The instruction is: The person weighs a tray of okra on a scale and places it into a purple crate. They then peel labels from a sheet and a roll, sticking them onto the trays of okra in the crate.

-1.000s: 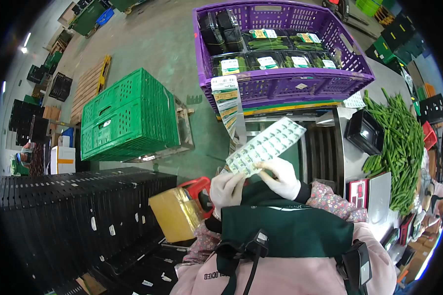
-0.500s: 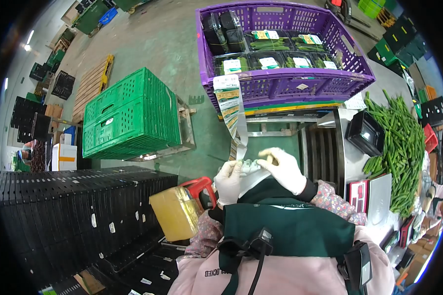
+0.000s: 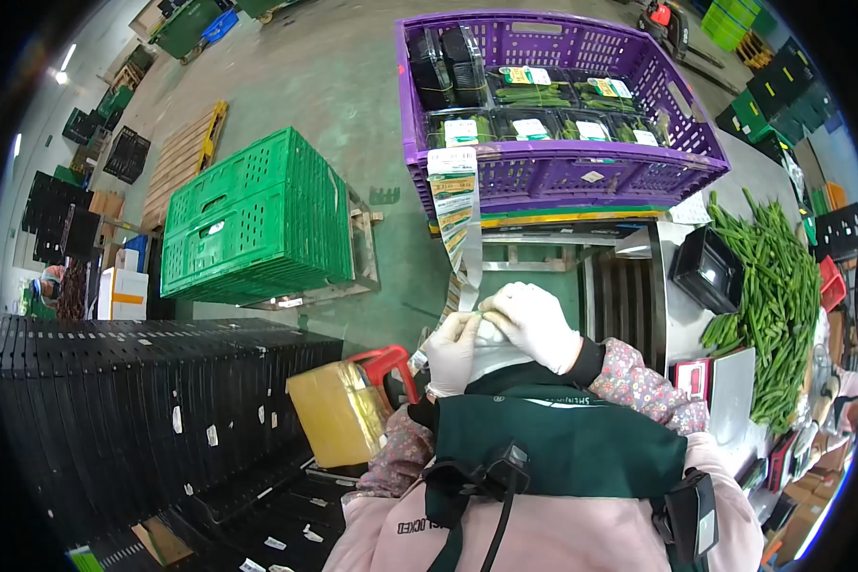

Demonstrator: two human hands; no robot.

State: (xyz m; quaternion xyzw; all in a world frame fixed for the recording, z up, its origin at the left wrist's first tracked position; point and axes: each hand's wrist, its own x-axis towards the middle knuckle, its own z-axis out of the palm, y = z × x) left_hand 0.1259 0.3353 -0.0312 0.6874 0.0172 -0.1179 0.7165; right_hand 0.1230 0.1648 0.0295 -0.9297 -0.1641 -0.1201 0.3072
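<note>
A label strip [image 3: 455,195] partly hides the purple crate [image 3: 562,178], with green crates [image 3: 248,224] leftward; nearer, left hand [image 3: 451,357] and right hand [image 3: 536,327] pinch narrowly, contents unclear.

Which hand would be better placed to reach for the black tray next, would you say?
Probably the right hand: it is on the same side as the black tray, while the left hand is farther away.

Shows green crates [image 3: 248,229] stacked near a wooden pallet [image 3: 183,160], and at lower left, black crates [image 3: 114,410] beside a yellow box [image 3: 334,415] and red plastic object [image 3: 388,358].
</note>
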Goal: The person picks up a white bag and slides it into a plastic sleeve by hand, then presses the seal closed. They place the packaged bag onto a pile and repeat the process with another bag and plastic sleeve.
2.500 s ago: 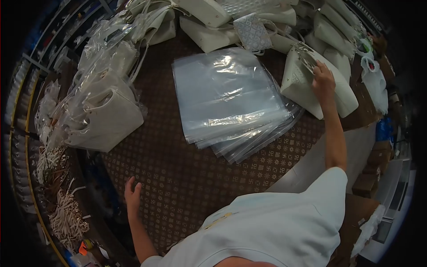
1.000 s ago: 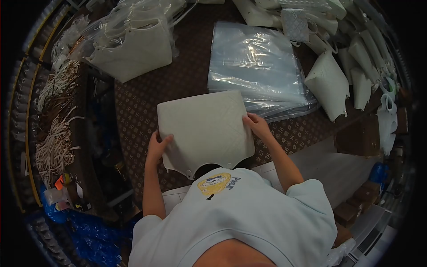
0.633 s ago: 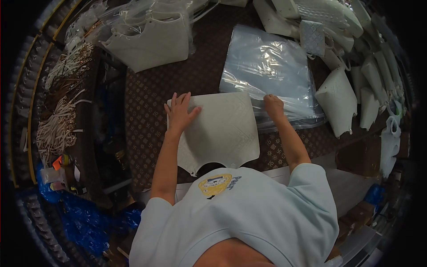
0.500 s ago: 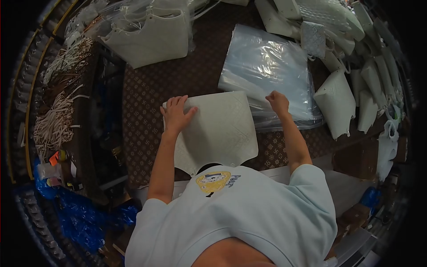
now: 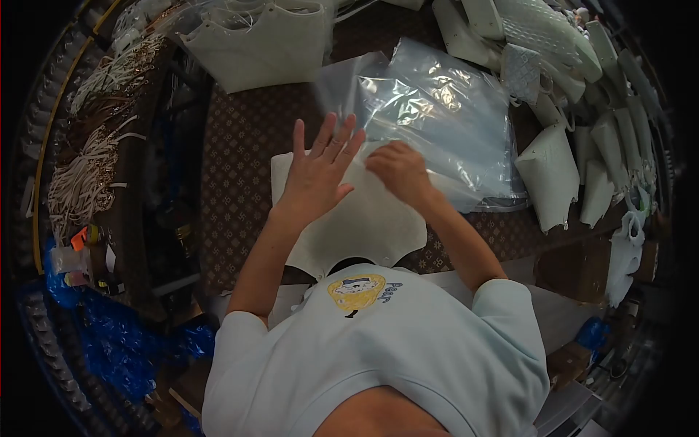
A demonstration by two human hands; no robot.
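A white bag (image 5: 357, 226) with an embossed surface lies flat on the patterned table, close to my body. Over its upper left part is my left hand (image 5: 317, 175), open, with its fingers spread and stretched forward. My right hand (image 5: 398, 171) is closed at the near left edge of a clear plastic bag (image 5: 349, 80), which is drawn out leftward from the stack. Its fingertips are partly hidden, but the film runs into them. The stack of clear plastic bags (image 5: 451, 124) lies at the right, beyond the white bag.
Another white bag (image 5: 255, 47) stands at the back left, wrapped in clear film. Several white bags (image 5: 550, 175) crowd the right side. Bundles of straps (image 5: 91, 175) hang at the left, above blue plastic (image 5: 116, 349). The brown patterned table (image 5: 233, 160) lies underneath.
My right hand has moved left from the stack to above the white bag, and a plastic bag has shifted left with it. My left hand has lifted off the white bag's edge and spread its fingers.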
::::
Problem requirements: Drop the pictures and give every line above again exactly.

Written reply:
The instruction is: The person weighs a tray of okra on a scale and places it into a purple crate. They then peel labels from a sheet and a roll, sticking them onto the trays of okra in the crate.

-1.000s: 
-0.500s: 
+0.000s: 

Demonstrator: two human hands; no robot.

State: (xyz m; quaternion xyzw; all in a world frame fixed for the recording, z up, its origin at the left wrist's first tracked position; point and axes: each hand's wrist, its own x-axis towards the middle knuckle, its own z-axis out of the palm, y = z × x) left_hand 0.1259 0.3353 -0.0312 0.6874 0.0172 -0.1179 0.7165; right_hand 0.1230 0.1648 0.0295 -0.9297 -0.1641 -0.1201 0.3072
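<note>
A label strip [image 3: 455,195] partly hides the purple crate [image 3: 562,178], with green crates [image 3: 248,224] leftward; nearer, left hand [image 3: 451,357] and right hand [image 3: 536,327] pinch narrowly, contents unclear.

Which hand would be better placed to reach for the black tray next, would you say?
Probably the right hand: it is on the same side as the black tray, while the left hand is farther away.

Shows green crates [image 3: 248,229] stacked near a wooden pallet [image 3: 183,160], and at lower left, black crates [image 3: 114,410] beside a yellow box [image 3: 334,415] and red plastic object [image 3: 388,358].
</note>
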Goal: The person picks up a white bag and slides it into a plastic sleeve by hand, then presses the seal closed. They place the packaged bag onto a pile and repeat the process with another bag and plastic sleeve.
2.500 s ago: 
1.000 s ago: 
0.633 s ago: 
0.500 s ago: 
now: 
A demonstration by two human hands; no robot.
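A white bag (image 5: 357, 226) with an embossed surface lies flat on the patterned table, close to my body. Over its upper left part is my left hand (image 5: 317, 175), open, with its fingers spread and stretched forward. My right hand (image 5: 398, 171) is closed at the near left edge of a clear plastic bag (image 5: 349, 80), which is drawn out leftward from the stack. Its fingertips are partly hidden, but the film runs into them. The stack of clear plastic bags (image 5: 451, 124) lies at the right, beyond the white bag.
Another white bag (image 5: 255, 47) stands at the back left, wrapped in clear film. Several white bags (image 5: 550, 175) crowd the right side. Bundles of straps (image 5: 91, 175) hang at the left, above blue plastic (image 5: 116, 349). The brown patterned table (image 5: 233, 160) lies underneath.
My right hand has moved left from the stack to above the white bag, and a plastic bag has shifted left with it. My left hand has lifted off the white bag's edge and spread its fingers.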

This answer requires no further additions.